The world was left reeling in the wake of the massive WannaCry ransomware attacks last month, which affected numerous organisations and businesses in over 150 countries. As authorities, as well as security experts across the world continue to investigate the cause of the attacks, evidence continues to mount against North Korea, which some experts believe was behind the global attacks. The NSA has also reportedly linked the reclusive nation to the widespread ransomware attacks.
The American spy agency reportedly believes that the attacks were an attempt by North Korean hackers to generate revenue through Bitcoins. According to unspecified sources familiar with the matter, the NSA has "moderate confidence" in its analysis, which links the attacks to the North Korean spy agency – the Reconnaissance General Bureau (RGB), the Washington Post reported.
According to an internal, unreleased NSA report, "cyber actors" suspected to be "sponsored" by the RGB were behind two different versions of the WannaCry worm, which was developed by hackers on leaked NSA hacking tools, particularly the EternalBlue exploit, which was publicly released by the Shadow Brokers. The NSA analysis of the attack also found evidence of the WannaCry attackers using IP addresses in China which have previously been tied to the RGB.
The NSA is yet to officially comment on the matter.
The NSA is not alone in pointing fingers at North Korea. Security experts from Symantec and Kaspersky Labs have uncovered evidence that they said ties the Kim Jong-un-led reclusive nation to the WannaCry attacks.
However, Pyongyang has dismissed claims linking it to the ransomware attacks, deeming such allegations as "ridiculous".
North Korea has recently been blamed for a series of global cyberattacks, including bank hacks as well as cyberespionage campaigns. The country was also suspected to be involved in a targeted attack against experts at the UN monitoring violations of sanctions against North Korea. The country is known to have an army of cyber warriors who go after various targets across the world. Some experts also believe that North Korea's cybercriminal activities are aimed at helping Pyongyang generate revenue as it keeps being slapped with crippling economic sanctions by the international community.

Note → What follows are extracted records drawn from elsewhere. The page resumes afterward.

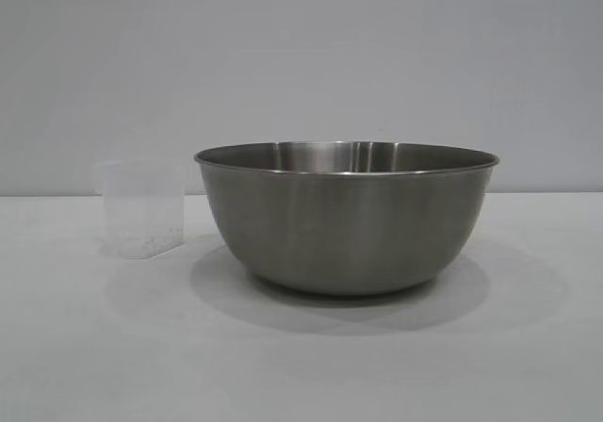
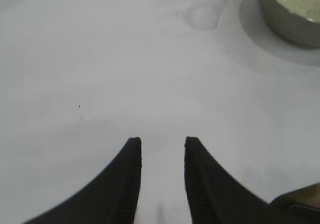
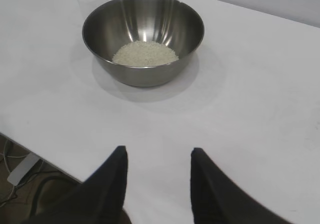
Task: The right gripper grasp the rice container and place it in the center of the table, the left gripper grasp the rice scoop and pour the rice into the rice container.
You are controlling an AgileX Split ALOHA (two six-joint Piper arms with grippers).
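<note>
The steel rice container (image 1: pixel 346 217) stands on the white table (image 1: pixel 85 347), a little right of the middle in the exterior view. A mound of white rice (image 3: pixel 145 53) lies in its bottom (image 3: pixel 143 39). The clear plastic rice scoop (image 1: pixel 141 206) stands upright to its left, apart from it, with a few grains left in it. Neither arm shows in the exterior view. My left gripper (image 2: pixel 162 143) hangs open over bare table, well away from the scoop (image 2: pixel 202 4) and the container (image 2: pixel 292 9). My right gripper (image 3: pixel 157 154) is open and holds nothing, short of the container.
The table's edge (image 3: pixel 35 149) runs close to my right gripper, with cables and a white box (image 3: pixel 22 169) on the floor below. A plain grey wall (image 1: pixel 301 55) stands behind the table.
</note>
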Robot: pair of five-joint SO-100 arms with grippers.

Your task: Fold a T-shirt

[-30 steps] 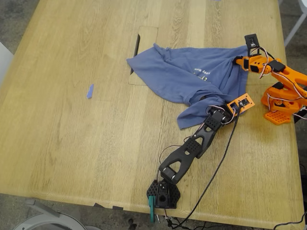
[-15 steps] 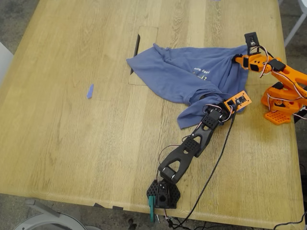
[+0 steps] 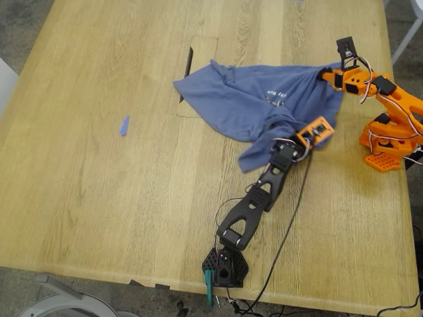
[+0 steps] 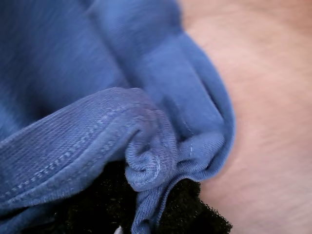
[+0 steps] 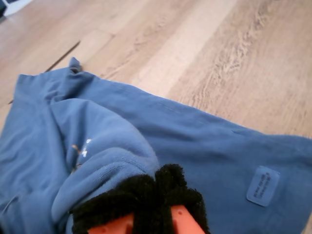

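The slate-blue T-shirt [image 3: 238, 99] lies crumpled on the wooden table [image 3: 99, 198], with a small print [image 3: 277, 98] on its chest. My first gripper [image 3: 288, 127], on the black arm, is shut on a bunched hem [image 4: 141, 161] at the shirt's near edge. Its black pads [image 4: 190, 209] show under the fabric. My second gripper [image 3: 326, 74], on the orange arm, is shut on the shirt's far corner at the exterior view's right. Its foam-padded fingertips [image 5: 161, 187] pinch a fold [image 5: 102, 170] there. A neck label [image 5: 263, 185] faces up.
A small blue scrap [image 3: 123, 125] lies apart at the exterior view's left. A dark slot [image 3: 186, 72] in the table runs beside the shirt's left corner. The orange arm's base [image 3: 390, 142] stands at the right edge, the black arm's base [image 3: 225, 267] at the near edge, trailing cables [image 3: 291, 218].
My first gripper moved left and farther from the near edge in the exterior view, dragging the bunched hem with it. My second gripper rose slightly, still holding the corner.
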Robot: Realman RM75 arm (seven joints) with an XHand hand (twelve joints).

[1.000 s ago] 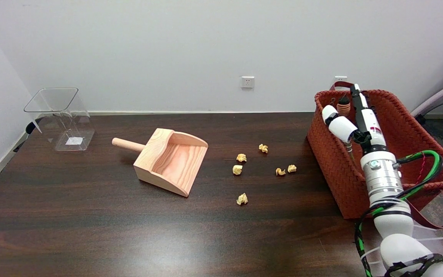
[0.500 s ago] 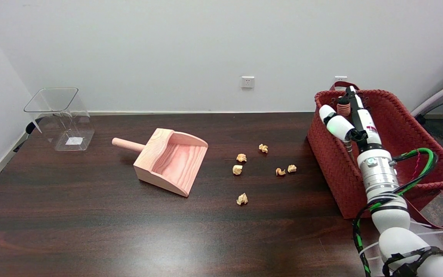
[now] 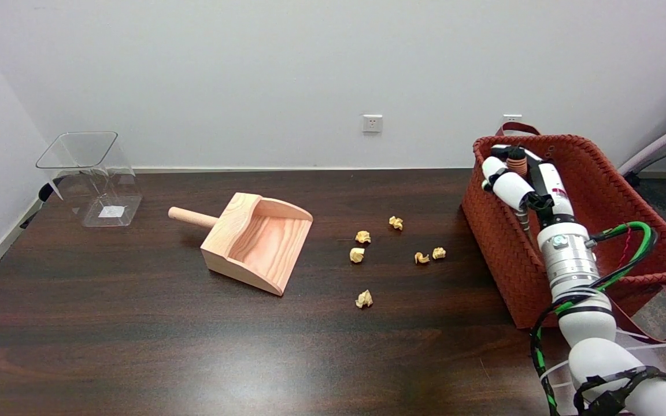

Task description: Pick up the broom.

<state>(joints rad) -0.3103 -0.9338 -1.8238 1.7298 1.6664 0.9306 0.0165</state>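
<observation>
Reaching into the basket (image 3: 599,231) at 3 o'clock on the table (image 3: 136,346), the right hand (image 3: 521,176) sits over the basket's far-left corner, with the arm (image 3: 570,266) coming up from the lower right. The fingers (image 3: 506,186) curl around a ribbed orange-brown handle (image 3: 517,163) that sticks up at that corner. Contact looks likely, but the head view cannot confirm a firm hold. That handle is probably the broom; only its top end shows, since the rest is hidden behind the hand and the basket wall, so the bristles cannot be seen.

Elsewhere on the table:
- The wooden dustpan (image 3: 258,242) lies left of centre, around 10 o'clock from the table middle. Its round handle points to 9 o'clock and its open mouth faces 4 o'clock.
- Six crumpled paper scraps (image 3: 362,237) are scattered between the dustpan and the basket, apart from both. One scrap (image 3: 364,299) lies alone at the 6 o'clock side of the group, and two sit just beside each other nearest the basket.
- A clear bin (image 3: 87,179) stands upright in the far-left corner at 10 o'clock, well apart from everything else.
- A dark red strap (image 3: 651,329) hangs off the basket's near-right side.
</observation>
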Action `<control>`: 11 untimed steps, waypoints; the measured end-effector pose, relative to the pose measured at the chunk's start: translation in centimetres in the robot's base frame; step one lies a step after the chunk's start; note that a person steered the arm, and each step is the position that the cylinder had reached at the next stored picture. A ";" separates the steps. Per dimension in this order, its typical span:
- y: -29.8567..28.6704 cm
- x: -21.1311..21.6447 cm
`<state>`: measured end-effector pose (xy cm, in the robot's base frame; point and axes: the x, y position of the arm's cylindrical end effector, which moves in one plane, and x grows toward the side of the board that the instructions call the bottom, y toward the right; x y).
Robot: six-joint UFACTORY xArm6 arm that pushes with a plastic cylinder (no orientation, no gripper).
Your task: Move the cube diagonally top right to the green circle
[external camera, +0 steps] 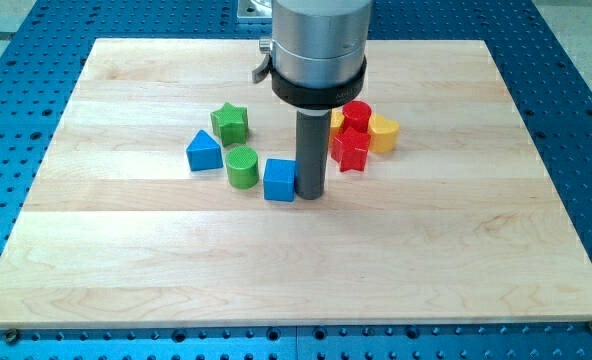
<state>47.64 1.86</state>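
Blue cube (279, 180) sits just right of the green circle (241, 166), my tip (309, 194) touching its right side, likely positioned to nudge it; no pincer fitted.

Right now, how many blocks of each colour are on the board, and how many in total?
Blue: 2, the triangle and the cube
Green: 2, the star and the circle
Red: 2
Yellow: 2, one clear, one mostly hidden behind my rod
Total: 8
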 end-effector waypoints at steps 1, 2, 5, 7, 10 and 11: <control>2.1 2.0; 2.2 5.9; -2.5 2.5; -1.8 -0.4; -3.7 -4.5; -3.5 -5.0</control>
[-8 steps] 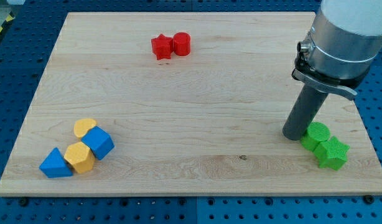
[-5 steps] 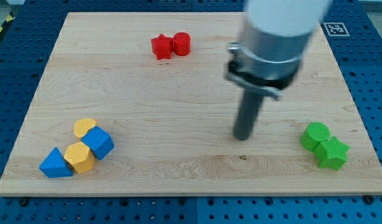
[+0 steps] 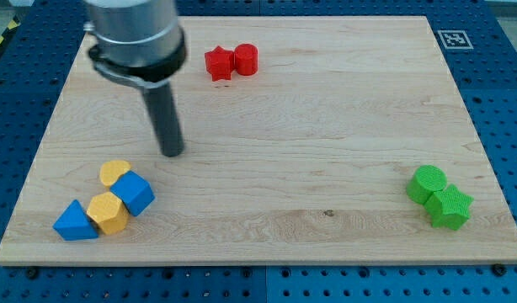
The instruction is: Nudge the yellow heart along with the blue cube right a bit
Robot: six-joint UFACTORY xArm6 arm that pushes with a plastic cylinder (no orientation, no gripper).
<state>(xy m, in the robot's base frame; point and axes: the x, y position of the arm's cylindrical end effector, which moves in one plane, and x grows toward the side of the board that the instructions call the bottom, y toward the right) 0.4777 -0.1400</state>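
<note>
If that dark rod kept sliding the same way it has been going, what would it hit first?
My tip has been sweeping toward the view's left. Straight on, the bare board looks free to its edge. The yellow heart and blue cube sit lower, likely just missed, though depth is hard to judge.

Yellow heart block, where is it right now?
The yellow heart block sits near the view's bottom left, touching the blue cube, with my tip up to its right.

Red star [image 3: 217, 63] touching red cylinder [image 3: 247, 59] — green pair bottom right.
</note>
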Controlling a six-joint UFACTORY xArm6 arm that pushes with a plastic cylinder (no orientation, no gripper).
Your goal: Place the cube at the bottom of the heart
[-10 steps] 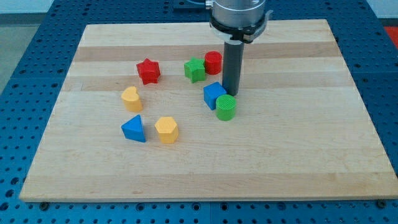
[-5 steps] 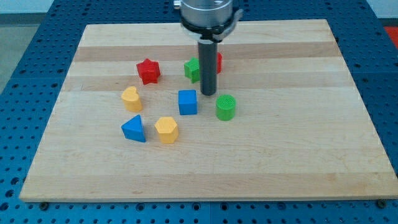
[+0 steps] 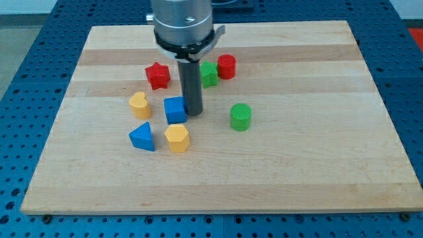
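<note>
Camera view showed my tip (image 3: 193,113), a plain rod with nothing to spread or pinch, pressed against the right side of the blue cube (image 3: 175,110). That cube sat on the wooden surface (image 3: 317,165), just right of the yellow heart (image 3: 139,104) and above the yellow hexagon (image 3: 177,137).
</note>
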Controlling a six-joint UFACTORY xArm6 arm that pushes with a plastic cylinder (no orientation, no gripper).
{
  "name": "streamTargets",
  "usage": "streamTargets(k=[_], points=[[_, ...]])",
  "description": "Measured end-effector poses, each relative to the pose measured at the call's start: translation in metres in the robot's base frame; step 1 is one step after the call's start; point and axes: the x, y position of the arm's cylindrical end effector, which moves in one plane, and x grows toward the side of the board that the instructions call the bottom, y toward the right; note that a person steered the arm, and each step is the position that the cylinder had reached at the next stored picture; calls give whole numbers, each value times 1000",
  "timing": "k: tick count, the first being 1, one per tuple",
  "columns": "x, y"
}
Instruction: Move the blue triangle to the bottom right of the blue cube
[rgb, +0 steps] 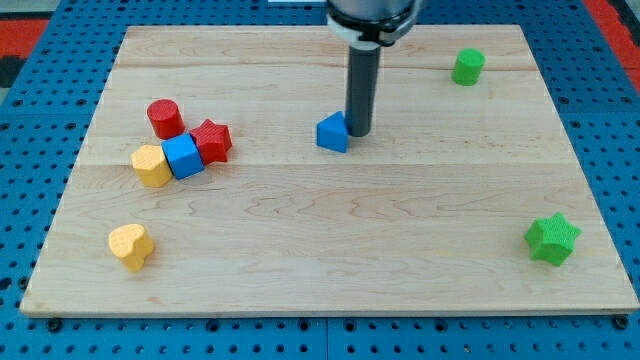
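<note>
- Near the middle of the pale wooden table (330, 250), slightly toward the view's top, sits the small blue triangle block (332, 132).
- At its 3 o'clock my tip (358, 133), the lower end of the straight dark rod, stands just beside it, apparently touching its right edge.
- No pincer shows anywhere (the arm ends only in this rod), so an open or closed state cannot be told.
- Well apart, at 9 o'clock from the triangle, lies the blue cube block (183, 156).
- Touching the cube: a red star-shaped block (211, 140) at its 2 o'clock and a yellow hexagonal block (152, 165) at its 8 o'clock.
- A red cylinder block (165, 118) sits near the cube at 11 o'clock.
- A yellow heart-shaped block (131, 246) lies at the cube's 7 o'clock, apart.
- A green cylinder block (467, 66) sits toward the view's top right; a green star-shaped block (552, 239) toward the bottom right.
</note>
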Motion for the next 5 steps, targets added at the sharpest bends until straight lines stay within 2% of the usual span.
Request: streamTargets(k=[5], points=[[53,-146]])
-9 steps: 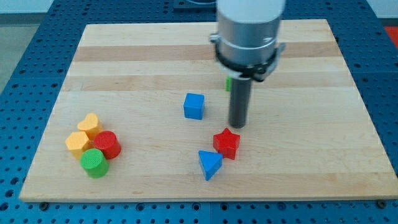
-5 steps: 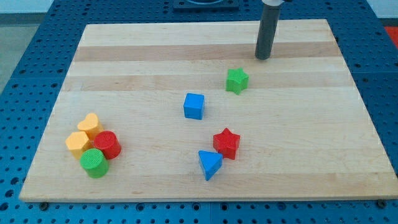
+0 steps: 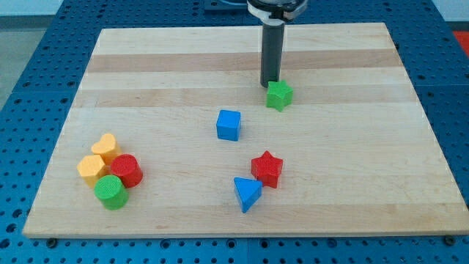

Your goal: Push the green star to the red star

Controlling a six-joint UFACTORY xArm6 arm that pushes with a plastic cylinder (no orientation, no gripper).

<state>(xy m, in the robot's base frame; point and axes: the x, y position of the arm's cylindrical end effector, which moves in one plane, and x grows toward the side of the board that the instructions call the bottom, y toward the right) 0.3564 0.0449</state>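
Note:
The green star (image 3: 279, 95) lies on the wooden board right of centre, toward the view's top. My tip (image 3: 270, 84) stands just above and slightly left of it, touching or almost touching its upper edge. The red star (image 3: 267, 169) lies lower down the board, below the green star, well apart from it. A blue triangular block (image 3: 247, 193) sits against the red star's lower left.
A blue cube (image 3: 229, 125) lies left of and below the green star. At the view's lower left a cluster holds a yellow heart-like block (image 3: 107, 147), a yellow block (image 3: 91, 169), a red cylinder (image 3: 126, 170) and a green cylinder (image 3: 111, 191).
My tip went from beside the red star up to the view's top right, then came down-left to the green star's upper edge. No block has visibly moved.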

The US government also issued a warning on North Korea's Lazarus Group. The hacker group has previously been blamed for the Sony hack as well as a slew of other cyberattacks against global targets. These attacks indicate that despite some experts' claims of North Korean hackers not being in the same league as other cyberespionage groups, in terms of sophistication and attack vectors, the country is still a very real threat in cyberspace.